We’ve all heard the term “specialty foods.” But, have you ever wondered what sets them apart from “regular foods?”
While there is no standard definition, it appears that specialty foods are typically considered by consumers as “unique and high-value food items.” They often perceive them as having benefits which non-specialty foods don’t offer.
Specialty foods are known by other names such as artisanal, natural, and whole foods. Because of this potential ambiguity, people may be confused by the term.
However, there are three distinct criteria that differentiates these types of food items from the rest.

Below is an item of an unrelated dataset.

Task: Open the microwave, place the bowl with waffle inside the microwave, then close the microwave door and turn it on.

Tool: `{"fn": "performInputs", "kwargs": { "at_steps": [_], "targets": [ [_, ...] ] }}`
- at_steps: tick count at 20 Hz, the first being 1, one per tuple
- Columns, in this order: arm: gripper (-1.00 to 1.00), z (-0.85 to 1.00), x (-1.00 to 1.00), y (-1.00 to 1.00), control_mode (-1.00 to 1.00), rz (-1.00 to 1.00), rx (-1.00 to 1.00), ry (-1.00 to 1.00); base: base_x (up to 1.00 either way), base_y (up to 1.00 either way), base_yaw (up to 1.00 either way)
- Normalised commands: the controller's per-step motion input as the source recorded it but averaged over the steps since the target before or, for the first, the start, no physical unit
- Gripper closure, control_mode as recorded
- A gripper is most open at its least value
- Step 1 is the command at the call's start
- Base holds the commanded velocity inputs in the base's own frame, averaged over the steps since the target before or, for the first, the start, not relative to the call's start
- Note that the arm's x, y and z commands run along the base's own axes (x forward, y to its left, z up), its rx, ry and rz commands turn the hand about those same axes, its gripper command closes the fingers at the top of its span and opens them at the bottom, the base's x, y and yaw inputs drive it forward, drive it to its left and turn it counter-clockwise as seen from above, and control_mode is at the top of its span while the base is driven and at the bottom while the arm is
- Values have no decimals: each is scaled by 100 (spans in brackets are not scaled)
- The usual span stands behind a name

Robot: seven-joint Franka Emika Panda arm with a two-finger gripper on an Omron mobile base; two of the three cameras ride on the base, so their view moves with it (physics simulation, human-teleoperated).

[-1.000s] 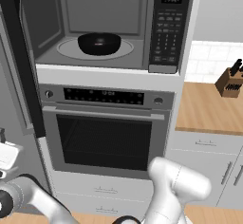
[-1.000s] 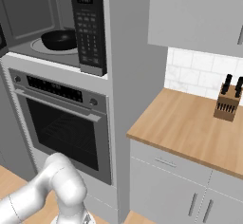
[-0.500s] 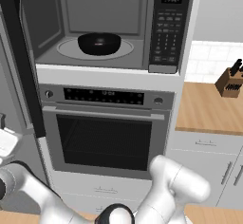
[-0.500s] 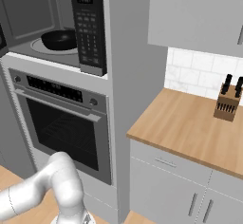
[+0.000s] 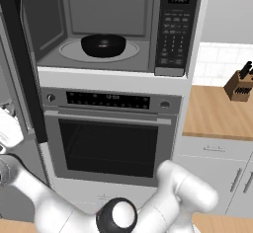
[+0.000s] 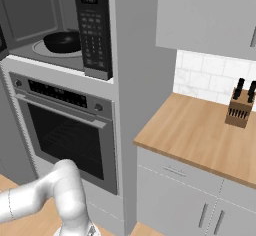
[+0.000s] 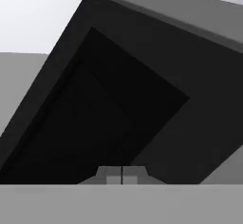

Specialty foods are made in small quantities. Small batch cooking offers numerous benefits:
- Consistency in the taste, texture, and appearance
- Better control
- Allows for easier detection if something is off
- Protects the quality & nutrition of plant-based foods
- Prevents overcooking
- Ensures that the food retains color & nutrients
- No overproduction/waste
Specialty foods are made from higher quality ingredients. The following criteria designate what that means:
- Safe; free from impurities & contaminants
- Source & origin of products and all its ingredients are known
- Reliable tracking system in case of a recall
- Produced in a sustainable & ethical manner
- Animal origins – the animal was healthy, well-treated & fed with safe animal feed
Organic falls under the quality label. They are grown without the use of pesticides, synthetic fertilizers, sewage sludge, genetically modified organisms, and ionizing radiation. If the food item is an animal or its by-products (meat, poultry, eggs & dairy) then no antibiotics or growth hormones are used.
Specialty foods have a higher price tag due to the more expensive ingredients and labor involved.
Health conscious consumers are willing to spend more to ensure their groceries don’t contain any questionable ingredients.
Many people try to buy local as much as possible for the following reasons:
- Flavor – locally grown crops are picked at the peak of ripeness and arrive in consumers hands much more quickly
- Nutrients – harvest to table occurs more quickly thereby retaining more nutrients
- Local economy – buying from neighboring farmers puts dollars back into the community
- Benefits environment – helps maintain farmland and green, open spaces
- Safer food supply – the less distance food had to travel, the less chance of contamination
- Information – you can inquire how the food was grown
So, there you have it…specialty foods really are special!
Do you buy these types of foods and if so, what are your feelings about paying more for them?